EXTRACTED DATA section start

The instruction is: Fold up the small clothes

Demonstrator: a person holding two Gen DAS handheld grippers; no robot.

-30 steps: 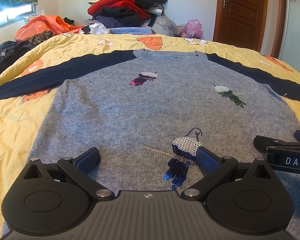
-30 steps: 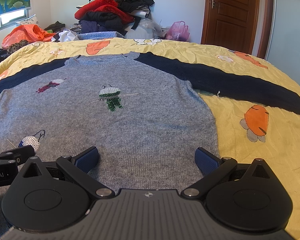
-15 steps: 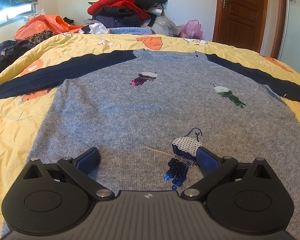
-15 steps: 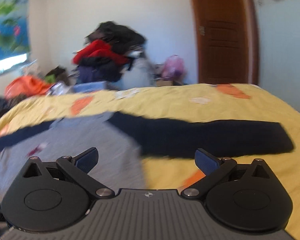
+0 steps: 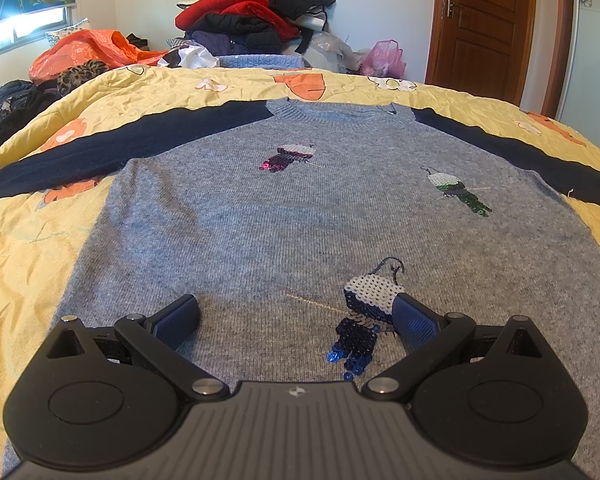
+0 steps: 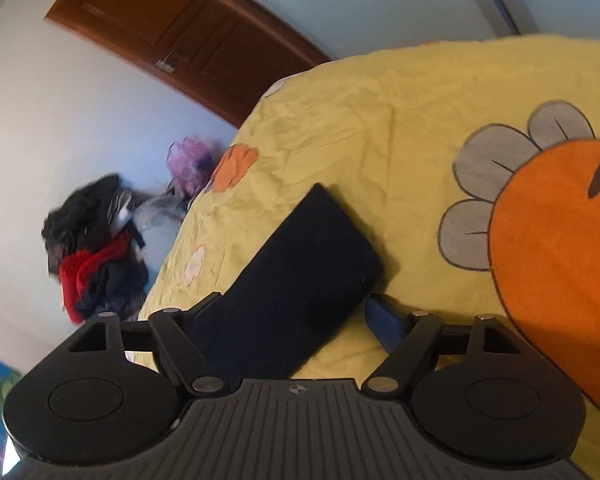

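Observation:
A grey knit sweater [image 5: 300,208] with navy sleeves and sequin patches lies flat, front up, on the yellow bedspread [image 5: 24,248]. My left gripper [image 5: 296,316] is open and empty, low over the sweater's hem. In the right wrist view the camera is rolled sideways. My right gripper [image 6: 296,312] is open, with its jaws on either side of the cuff end of the navy right sleeve [image 6: 300,264], which lies flat on the bedspread [image 6: 380,128]. The jaws have not closed on it.
A pile of clothes [image 5: 256,12] and an orange bag [image 5: 88,48] sit beyond the bed's far edge. A wooden door [image 5: 484,24] is at the back right. The left sleeve [image 5: 120,148] stretches out to the left.
My right gripper has swung away from the hem to the right, rolled sideways and come down over the right sleeve's cuff. It has left the left wrist view. The left gripper has not moved.

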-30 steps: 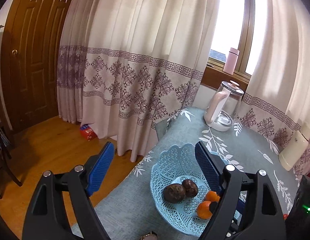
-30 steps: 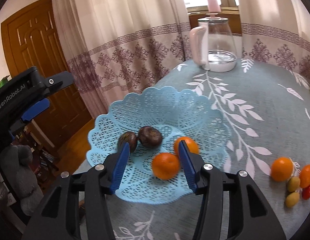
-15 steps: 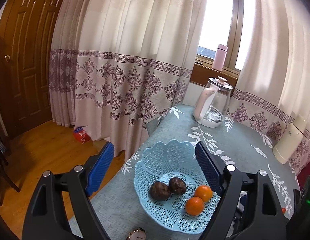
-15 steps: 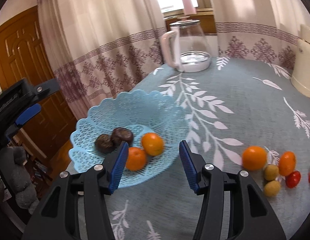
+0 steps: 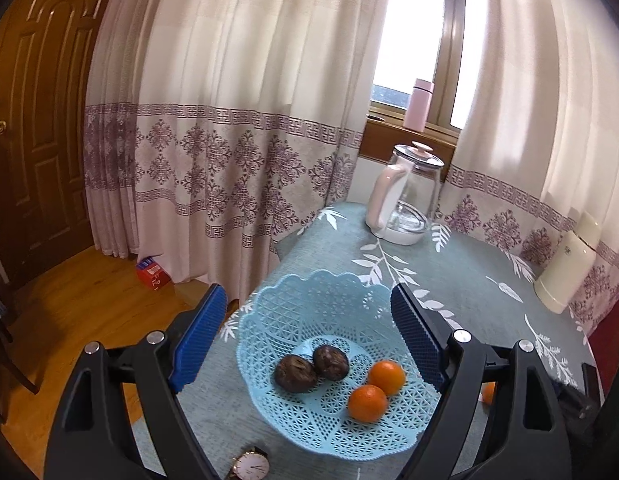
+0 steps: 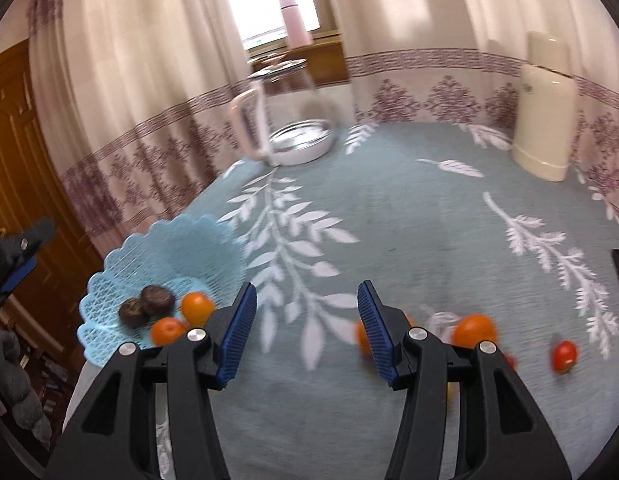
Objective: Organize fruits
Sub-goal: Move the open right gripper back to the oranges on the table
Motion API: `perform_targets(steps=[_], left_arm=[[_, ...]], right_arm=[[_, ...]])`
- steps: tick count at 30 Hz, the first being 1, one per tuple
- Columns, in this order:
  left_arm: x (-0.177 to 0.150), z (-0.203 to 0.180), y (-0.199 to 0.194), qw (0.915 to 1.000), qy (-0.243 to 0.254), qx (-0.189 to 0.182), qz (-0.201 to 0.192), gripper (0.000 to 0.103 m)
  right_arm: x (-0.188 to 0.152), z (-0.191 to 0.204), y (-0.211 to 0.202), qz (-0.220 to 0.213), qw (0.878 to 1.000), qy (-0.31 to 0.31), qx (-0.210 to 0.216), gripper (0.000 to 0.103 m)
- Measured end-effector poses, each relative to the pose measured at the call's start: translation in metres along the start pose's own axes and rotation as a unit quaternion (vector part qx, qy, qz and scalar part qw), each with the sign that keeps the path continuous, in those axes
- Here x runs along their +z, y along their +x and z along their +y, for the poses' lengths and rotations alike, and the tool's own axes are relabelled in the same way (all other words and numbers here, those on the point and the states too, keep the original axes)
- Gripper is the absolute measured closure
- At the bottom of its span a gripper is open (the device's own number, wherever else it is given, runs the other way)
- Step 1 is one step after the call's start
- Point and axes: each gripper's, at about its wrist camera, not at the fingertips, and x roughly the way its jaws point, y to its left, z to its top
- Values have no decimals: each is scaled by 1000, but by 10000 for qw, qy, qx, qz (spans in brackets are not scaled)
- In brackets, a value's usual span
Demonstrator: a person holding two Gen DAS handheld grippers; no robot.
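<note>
A light blue lattice basket [image 5: 309, 312] [image 6: 177, 248] sits at the table's left end. It holds two dark brown fruits [image 5: 309, 368] [image 6: 147, 306] and two oranges [image 5: 375, 390] [image 6: 181, 318]. My left gripper [image 5: 305, 324] hovers open above the basket, with nothing between its blue pads. My right gripper [image 6: 307, 320] is open over the bare cloth to the right of the basket. Loose oranges [image 6: 473, 330] and a small red fruit [image 6: 564, 355] lie on the cloth by its right finger; one orange [image 6: 362, 336] is partly hidden behind that finger.
A glass kettle with a pink handle [image 5: 405, 196] [image 6: 285, 120] stands at the back of the teal leaf-print tablecloth [image 6: 409, 216]. A cream flask [image 5: 569, 264] [image 6: 545, 108] is at the back right. A wristwatch [image 5: 249, 464] lies near the front edge. Curtains hang behind.
My right gripper has swung right, away from the basket and toward the loose fruit on the cloth. My left gripper's view has pulled back and shifted, with the basket now between its fingers.
</note>
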Motion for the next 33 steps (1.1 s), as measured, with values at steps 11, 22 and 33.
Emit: perform_targets(steps=[11, 22, 33], left_arm=[[-8, -23, 0, 9996, 243, -153, 56, 18], [-15, -42, -1, 9985, 455, -272, 94, 12], [-20, -51, -1, 9977, 569, -347, 152, 12]], right_arm=[[13, -75, -7, -7, 9969, 625, -472, 50], [3, -105, 21, 401, 9923, 791, -869, 50], [-13, -116, 49, 729, 9887, 785, -1045, 50]])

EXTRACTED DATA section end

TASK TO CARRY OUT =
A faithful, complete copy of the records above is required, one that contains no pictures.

TASK SOLUTION =
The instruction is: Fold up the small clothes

Demonstrator: a person holding two Gen DAS handheld grippers; no robot.

-30 steps: 
-30 steps: 
-15 steps: 
-15 steps: 
+0 steps: 
+0 steps: 

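Observation:
A grey knit sweater [image 5: 300,208] with navy sleeves and sequin patches lies flat, front up, on the yellow bedspread [image 5: 24,248]. My left gripper [image 5: 296,316] is open and empty, low over the sweater's hem. In the right wrist view the camera is rolled sideways. My right gripper [image 6: 296,312] is open, with its jaws on either side of the cuff end of the navy right sleeve [image 6: 300,264], which lies flat on the bedspread [image 6: 380,128]. The jaws have not closed on it.
A pile of clothes [image 5: 256,12] and an orange bag [image 5: 88,48] sit beyond the bed's far edge. A wooden door [image 5: 484,24] is at the back right. The left sleeve [image 5: 120,148] stretches out to the left.
My right gripper has swung away from the hem to the right, rolled sideways and come down over the right sleeve's cuff. It has left the left wrist view. The left gripper has not moved.
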
-30 steps: 
-30 steps: 
-15 steps: 
-15 steps: 
+0 steps: 
+0 steps: 
Objective: Organize fruits
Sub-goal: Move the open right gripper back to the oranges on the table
Motion API: `perform_targets(steps=[_], left_arm=[[_, ...]], right_arm=[[_, ...]])`
- steps: tick count at 30 Hz, the first being 1, one per tuple
- Columns, in this order:
  left_arm: x (-0.177 to 0.150), z (-0.203 to 0.180), y (-0.199 to 0.194), qw (0.915 to 1.000), qy (-0.243 to 0.254), qx (-0.189 to 0.182), qz (-0.201 to 0.192), gripper (0.000 to 0.103 m)
  right_arm: x (-0.188 to 0.152), z (-0.191 to 0.204), y (-0.211 to 0.202), qz (-0.220 to 0.213), qw (0.878 to 1.000), qy (-0.31 to 0.31), qx (-0.210 to 0.216), gripper (0.000 to 0.103 m)
- Measured end-effector poses, each relative to the pose measured at the call's start: translation in metres along the start pose's own axes and rotation as a unit quaternion (vector part qx, qy, qz and scalar part qw), each with the sign that keeps the path continuous, in those axes
- Here x runs along their +z, y along their +x and z along their +y, for the poses' lengths and rotations alike, and the tool's own axes are relabelled in the same way (all other words and numbers here, those on the point and the states too, keep the original axes)
- Gripper is the absolute measured closure
- At the bottom of its span a gripper is open (the device's own number, wherever else it is given, runs the other way)
- Step 1 is one step after the call's start
- Point and axes: each gripper's, at about its wrist camera, not at the fingertips, and x roughly the way its jaws point, y to its left, z to its top
- Values have no decimals: each is scaled by 1000, but by 10000 for qw, qy, qx, qz (spans in brackets are not scaled)
- In brackets, a value's usual span
Demonstrator: a person holding two Gen DAS handheld grippers; no robot.
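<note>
A light blue lattice basket [image 5: 309, 312] [image 6: 177, 248] sits at the table's left end. It holds two dark brown fruits [image 5: 309, 368] [image 6: 147, 306] and two oranges [image 5: 375, 390] [image 6: 181, 318]. My left gripper [image 5: 305, 324] hovers open above the basket, with nothing between its blue pads. My right gripper [image 6: 307, 320] is open over the bare cloth to the right of the basket. Loose oranges [image 6: 473, 330] and a small red fruit [image 6: 564, 355] lie on the cloth by its right finger; one orange [image 6: 362, 336] is partly hidden behind that finger.
A glass kettle with a pink handle [image 5: 405, 196] [image 6: 285, 120] stands at the back of the teal leaf-print tablecloth [image 6: 409, 216]. A cream flask [image 5: 569, 264] [image 6: 545, 108] is at the back right. A wristwatch [image 5: 249, 464] lies near the front edge. Curtains hang behind.
My right gripper has swung right, away from the basket and toward the loose fruit on the cloth. My left gripper's view has pulled back and shifted, with the basket now between its fingers.
</note>
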Motion for the next 33 steps (1.1 s), as measured, with values at steps 11, 22 and 33.
Emit: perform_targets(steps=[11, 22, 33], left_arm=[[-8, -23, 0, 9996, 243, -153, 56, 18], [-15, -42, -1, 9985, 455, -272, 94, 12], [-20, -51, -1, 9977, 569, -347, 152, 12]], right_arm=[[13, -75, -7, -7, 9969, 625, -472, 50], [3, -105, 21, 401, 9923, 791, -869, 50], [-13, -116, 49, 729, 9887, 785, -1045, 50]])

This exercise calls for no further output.